How to write a file as tiff with g4 compression??
imwrite(string("compressed.tif"), res);
update
image processing
This is the processing of the image data before the data is sent to write_fax() so further processing should not be necessary (have commented out the processing in write_fax).. But the output file is completely black..

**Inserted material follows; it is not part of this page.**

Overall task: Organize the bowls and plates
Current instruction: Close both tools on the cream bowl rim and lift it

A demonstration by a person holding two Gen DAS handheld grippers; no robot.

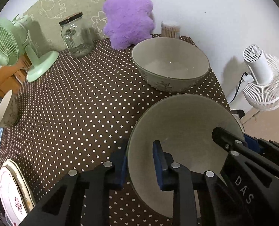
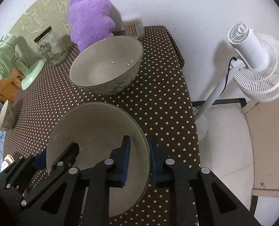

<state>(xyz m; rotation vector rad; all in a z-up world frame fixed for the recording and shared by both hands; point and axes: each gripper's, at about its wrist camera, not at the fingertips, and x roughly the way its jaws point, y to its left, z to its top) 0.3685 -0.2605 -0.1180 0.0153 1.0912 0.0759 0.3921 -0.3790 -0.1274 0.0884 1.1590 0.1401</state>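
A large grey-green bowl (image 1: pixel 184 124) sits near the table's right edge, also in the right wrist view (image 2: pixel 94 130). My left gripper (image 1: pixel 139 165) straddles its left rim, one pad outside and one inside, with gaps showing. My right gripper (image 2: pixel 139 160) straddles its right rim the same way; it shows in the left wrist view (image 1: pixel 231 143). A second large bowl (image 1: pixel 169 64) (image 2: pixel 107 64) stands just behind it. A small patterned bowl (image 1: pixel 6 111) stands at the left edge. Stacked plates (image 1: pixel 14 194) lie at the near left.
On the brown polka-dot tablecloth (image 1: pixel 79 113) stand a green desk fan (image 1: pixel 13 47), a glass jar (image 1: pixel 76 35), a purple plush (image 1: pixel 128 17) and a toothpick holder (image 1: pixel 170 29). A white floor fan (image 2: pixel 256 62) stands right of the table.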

res.convertTo(res, CV_32FC1, 1.0 / 255.0);
res = 1.0 - res;
res = Img + res;
threshold(res, res, 0.85, 1, THRESH_BINARY);
// sends data to `write_fax()`
complete code
/*
* Compile
* # g++ txtbin.cpp -o txtbin -ltiff `pkg-config opencv --cflags --libs`
*
* Run
* # ./txtbin input.jpg output.png
*/
#include "string"
#include "fstream"
#include "/usr/include/opencv2/opencv.hpp"
#include "/usr/include/boost/tuple/tuple.hpp"
#include "/usr/include/x86_64-linux-gnu/tiff.h"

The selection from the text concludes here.